Madhava Rao resigned from the Standing Committee in 1889 due to differences with other members over the resolution passed on reformed legislative councils.[24]
In an article written after his death in Times of India on April 13, 1891, the article talks about his position regarding Congress.
Like many others sincerely wishing for the country's good, he hailed at first the idea of Congress, as a mean of political enlightment for the people and, as a true and sober interpreter of the voice of the people, and like many others his sympathies alienated from it, when he perceived that it had a tendency to assume the character of a political crusade.
In his later years, Madhava Rao strove to reform the educational system. Even while serving as Diwan of Baroda, Rao was made a fellow of the Madras University. He campaigned in support of women's education and attacked child marriage. He also criticised the literal interpretation of Hindu shastras. However, Madhava Rao was, till the end, a pacifist and was moderate and unreactionary in his views on social reforms.[25][26]

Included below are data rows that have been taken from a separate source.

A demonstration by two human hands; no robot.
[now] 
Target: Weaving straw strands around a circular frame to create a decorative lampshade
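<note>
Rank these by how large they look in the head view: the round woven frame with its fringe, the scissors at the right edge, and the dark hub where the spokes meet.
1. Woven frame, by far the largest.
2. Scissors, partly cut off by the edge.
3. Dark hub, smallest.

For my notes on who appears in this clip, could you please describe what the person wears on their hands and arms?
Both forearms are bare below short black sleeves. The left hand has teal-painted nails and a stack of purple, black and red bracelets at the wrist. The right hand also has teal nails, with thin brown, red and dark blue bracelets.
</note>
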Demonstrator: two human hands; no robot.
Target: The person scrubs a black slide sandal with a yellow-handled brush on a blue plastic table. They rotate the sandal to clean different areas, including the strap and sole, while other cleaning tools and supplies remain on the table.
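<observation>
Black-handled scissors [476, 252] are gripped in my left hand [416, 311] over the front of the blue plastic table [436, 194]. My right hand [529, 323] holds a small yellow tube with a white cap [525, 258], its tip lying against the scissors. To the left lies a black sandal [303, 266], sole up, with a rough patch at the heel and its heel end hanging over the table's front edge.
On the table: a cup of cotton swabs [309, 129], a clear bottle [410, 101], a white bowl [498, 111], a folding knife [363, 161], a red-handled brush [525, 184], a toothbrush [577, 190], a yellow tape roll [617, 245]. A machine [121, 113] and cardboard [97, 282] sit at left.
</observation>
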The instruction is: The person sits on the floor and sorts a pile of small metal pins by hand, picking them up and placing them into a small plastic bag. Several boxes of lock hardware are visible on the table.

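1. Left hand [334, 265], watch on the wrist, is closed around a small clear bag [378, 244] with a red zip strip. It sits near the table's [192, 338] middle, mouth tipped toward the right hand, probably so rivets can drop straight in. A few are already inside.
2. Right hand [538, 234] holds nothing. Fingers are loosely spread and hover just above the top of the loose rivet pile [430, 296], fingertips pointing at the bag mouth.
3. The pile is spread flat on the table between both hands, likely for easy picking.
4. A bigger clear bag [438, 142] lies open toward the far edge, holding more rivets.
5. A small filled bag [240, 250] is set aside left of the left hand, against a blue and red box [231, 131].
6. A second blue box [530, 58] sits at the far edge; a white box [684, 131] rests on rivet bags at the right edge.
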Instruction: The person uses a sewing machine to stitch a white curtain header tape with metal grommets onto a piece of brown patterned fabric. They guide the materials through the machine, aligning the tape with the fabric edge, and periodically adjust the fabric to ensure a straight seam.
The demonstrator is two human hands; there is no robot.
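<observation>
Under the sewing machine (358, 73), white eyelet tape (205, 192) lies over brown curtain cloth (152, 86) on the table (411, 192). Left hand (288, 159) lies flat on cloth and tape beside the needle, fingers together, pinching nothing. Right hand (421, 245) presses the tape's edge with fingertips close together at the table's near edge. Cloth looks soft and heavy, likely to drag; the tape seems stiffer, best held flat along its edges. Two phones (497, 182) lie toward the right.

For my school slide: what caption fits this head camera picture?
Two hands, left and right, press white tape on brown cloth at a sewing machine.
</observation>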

In 1885, at the request of the then Governor of Madras, Mountstuart Elphinstone Grant-Duff, Madhava Rao presided over the Malabar Land Tenure Commission. In 1887, he presided over the convocation of the Madras University. In December 1887, Madhava Rao presided over the inaugural session of Indian National Social Conference.[27]
Madhava Rao took a liking for British sociologist and political theorist Herbert Spencer and spent the last days of his life studying his works. He contributed articles to newspapers on a variety of topics ranging from politics and religion to astronomy. Under the pseudonyms "Native Thinker" and "Native Observer", Madhava Rao wrote opinion pieces on the German occupation of Africa and on the dress code to adopted by Hindu women in public. He forwarded his article on the German occupation of Africa to the German chancellor Bismarck who replied with a letter of acknowledgement and appreciation. In 1889, he published a pamphlet titled "Hints on the training of native children by a native Thinker" which was translated into various Indian languages as Gujarati, Marathi and Malayalam. He also composed a few small poems in Tamil.[28]
Towards the end of his life, Madhava Rao was affected by health problems. On 22 December 1890, he suffered a stroke at his Mylapore home. Madhava Rao died three months later, on 4 April 1891 at the age of sixty-three.
The Rao family proved successful in civil administration in general. T. Madhava Rao married Yamuna Bai. The couple had five children, three sons, T. Ananda Rao, Ranga Rao, Ramchandra Rao; two daughters, Balubai and Ambabai.[29] T. Ananda Rao, the eldest son of Madhava Rao, served as the Diwan of Mysore from 1909 to 1912. Madhava Rao's cousin R. Raghunatha Rao, served as the Diwan of Baroda and was also an early leader of the Indian National Congress.[30] Another cousin of his, T. Rama Rao was the Diwan of Travancore from 1887 to 1892. T. Ananda Rao was married to Rama Rao's daughter Soundara Bai.